Segment Open

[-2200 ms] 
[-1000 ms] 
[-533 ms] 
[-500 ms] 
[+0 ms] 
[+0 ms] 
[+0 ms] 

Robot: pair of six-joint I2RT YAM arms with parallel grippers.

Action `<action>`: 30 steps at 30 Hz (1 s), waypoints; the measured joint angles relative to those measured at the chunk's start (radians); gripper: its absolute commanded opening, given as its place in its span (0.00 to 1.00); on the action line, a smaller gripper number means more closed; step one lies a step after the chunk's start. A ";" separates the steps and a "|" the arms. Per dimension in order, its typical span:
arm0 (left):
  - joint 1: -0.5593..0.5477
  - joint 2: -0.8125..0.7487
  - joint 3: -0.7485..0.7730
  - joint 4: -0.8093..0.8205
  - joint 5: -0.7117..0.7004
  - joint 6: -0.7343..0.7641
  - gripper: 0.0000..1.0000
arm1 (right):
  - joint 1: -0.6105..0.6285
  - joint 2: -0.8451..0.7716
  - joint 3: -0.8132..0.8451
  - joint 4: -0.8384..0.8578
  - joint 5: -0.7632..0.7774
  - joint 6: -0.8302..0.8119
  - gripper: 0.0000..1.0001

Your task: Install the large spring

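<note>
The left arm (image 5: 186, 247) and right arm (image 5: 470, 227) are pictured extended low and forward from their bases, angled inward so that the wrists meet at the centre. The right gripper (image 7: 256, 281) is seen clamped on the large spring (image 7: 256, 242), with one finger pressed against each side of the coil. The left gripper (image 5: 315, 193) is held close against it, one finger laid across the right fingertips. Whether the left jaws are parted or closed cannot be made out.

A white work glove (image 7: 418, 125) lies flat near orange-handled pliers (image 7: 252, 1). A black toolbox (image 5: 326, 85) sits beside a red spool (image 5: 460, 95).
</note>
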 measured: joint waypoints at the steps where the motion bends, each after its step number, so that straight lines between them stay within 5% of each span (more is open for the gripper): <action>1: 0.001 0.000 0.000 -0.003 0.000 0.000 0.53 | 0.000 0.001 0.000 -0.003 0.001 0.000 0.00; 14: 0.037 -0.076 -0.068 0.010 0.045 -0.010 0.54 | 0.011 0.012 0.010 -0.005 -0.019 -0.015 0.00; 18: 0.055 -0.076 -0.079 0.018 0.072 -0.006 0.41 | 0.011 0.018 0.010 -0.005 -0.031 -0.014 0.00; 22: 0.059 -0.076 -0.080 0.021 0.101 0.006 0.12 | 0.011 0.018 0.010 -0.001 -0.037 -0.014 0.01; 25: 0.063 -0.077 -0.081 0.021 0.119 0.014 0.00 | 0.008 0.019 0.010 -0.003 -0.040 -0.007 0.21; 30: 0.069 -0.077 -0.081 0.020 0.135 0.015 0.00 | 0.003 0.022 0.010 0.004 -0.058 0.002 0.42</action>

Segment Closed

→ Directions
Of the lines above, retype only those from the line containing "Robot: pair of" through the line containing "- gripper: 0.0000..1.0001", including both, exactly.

→ Solution to the exercise
Robot: pair of six-joint I2RT YAM arms with parallel grippers.

Action `<action>`: 30 steps at 30 Hz (1 s), waypoints; the measured joint angles relative to those measured at the chunk's start (radians); gripper: its absolute commanded opening, given as its place in its span (0.00 to 1.00); on the action line, a smaller gripper number means more closed; step one lies a step after the chunk's start. A ";" separates the steps and a "|" the arms. Per dimension in order, its typical span:
arm0 (left):
  - joint 1: -0.5593..0.5477
  - joint 2: -0.8125..0.7487
  - joint 3: -0.7485..0.7730
  - joint 4: -0.8093..0.8205
  - joint 5: -0.7117..0.7004
  - joint 6: -0.7343..0.7641
  - gripper: 0.0000..1.0000
arm1 (right):
  - joint 1: -0.6105..0.6285
  - joint 2: -0.8451..0.7716
  - joint 3: -0.8132..0.8451
  - joint 4: -0.8384..0.8578
  - joint 5: -0.7632..0.7774
  - joint 6: -0.8302..0.8119
  - gripper: 0.0000..1.0001

The answer has been fully written out.